MBSE meets Virtual Vehicle Development

MBSE meets Virtual Vehicle Development

Virtual Vehicle development is an exciting new technology. This week I’ve visited the 5th Graz Symposium Virtual Vehicle in Graz (Austria). I was very impressed by the engineering methods & tools that were already reality. An important missing link for the virtual vehicle development is the combination of all the single models
and simulations in a comprehensive system model. MBSE is definitely an enabler for the virtual vehicle and essential for the automotive industry to handle the incredible challenges they were facing in the next year.

There is a huge demand for MBSE. Again it shows that it’s a hot race between existing capabilities of MBSE and the demand of the industry. We must keep moving at high speed to improve the MBSE methods & tools. The INCOSE challenge and activity teams are an important piece for this task.

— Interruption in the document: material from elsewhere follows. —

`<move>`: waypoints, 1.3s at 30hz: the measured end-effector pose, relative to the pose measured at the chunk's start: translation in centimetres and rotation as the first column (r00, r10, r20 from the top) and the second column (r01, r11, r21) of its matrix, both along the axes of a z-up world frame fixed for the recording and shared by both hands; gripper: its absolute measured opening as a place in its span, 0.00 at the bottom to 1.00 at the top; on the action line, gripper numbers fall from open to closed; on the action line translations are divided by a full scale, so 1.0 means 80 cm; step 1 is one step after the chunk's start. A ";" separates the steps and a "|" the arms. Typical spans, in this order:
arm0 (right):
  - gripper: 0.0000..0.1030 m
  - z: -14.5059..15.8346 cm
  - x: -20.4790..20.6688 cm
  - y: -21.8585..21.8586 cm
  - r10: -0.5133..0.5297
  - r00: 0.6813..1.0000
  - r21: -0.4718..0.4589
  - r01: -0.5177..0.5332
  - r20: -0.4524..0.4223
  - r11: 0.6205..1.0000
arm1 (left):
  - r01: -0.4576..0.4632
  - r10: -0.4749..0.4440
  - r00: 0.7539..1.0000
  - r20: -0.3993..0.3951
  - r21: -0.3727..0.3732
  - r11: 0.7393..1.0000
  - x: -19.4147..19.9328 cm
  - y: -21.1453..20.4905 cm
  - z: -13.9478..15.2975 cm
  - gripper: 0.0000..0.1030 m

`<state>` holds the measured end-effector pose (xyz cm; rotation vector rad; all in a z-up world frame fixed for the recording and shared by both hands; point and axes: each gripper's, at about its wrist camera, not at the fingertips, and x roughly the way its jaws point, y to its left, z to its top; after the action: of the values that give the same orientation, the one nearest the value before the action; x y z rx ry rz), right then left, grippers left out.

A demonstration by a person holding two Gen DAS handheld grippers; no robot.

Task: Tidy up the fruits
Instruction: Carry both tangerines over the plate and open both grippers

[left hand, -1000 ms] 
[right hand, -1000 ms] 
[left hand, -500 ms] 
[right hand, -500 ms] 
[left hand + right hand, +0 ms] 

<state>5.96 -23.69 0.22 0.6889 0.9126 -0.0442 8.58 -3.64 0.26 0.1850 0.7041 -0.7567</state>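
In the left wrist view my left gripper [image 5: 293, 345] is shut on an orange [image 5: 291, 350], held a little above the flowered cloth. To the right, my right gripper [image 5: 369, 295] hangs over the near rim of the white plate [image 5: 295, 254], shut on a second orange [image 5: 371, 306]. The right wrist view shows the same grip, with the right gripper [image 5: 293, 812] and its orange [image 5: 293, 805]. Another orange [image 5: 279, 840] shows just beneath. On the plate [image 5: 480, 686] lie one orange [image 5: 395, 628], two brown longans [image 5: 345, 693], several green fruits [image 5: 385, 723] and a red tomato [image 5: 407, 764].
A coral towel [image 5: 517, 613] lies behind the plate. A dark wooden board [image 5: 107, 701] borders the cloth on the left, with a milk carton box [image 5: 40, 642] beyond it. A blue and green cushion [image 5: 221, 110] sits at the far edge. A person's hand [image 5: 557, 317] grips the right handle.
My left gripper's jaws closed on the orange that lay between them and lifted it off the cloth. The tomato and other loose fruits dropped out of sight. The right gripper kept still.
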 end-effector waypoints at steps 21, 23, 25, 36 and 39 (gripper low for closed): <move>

The conference chair of the symposium invited me to moderate the MBSE Action Table. Ca. 15 automotive experts discussed 90 minutes about the challenges and opportunities of MBSE. I remember the following key outcomes of the discussion:

  • The system model does not replace existing models, but integrates them on the system level (requirements model, CAD, Modelica, and so on).
  • MBSE requires organizational changes.
  • Broad MBSE knowledge is missing in the automotive domain and MBSE is not sufficiently teached at universities.
  • MBSE enables virtual vehicle development.
  • MBSE enables interdisciplinary communication.
  • MBSE is important for safety aspects, e.g. regulatory rules from ISO 26262 (Road vehicles – Functional safety).
  • It is unclear how MBSE changes the traditional engineering roles like mechanical engineering, electrical engineering, and so on.
  • The mindset of MBSE is hard to understand for mechanical engineers.
  • We need interoperability standards for data exchange between different engineering tools and the system model tool.

I’ve enjoyed the discussion very much. Thanks to all contributors.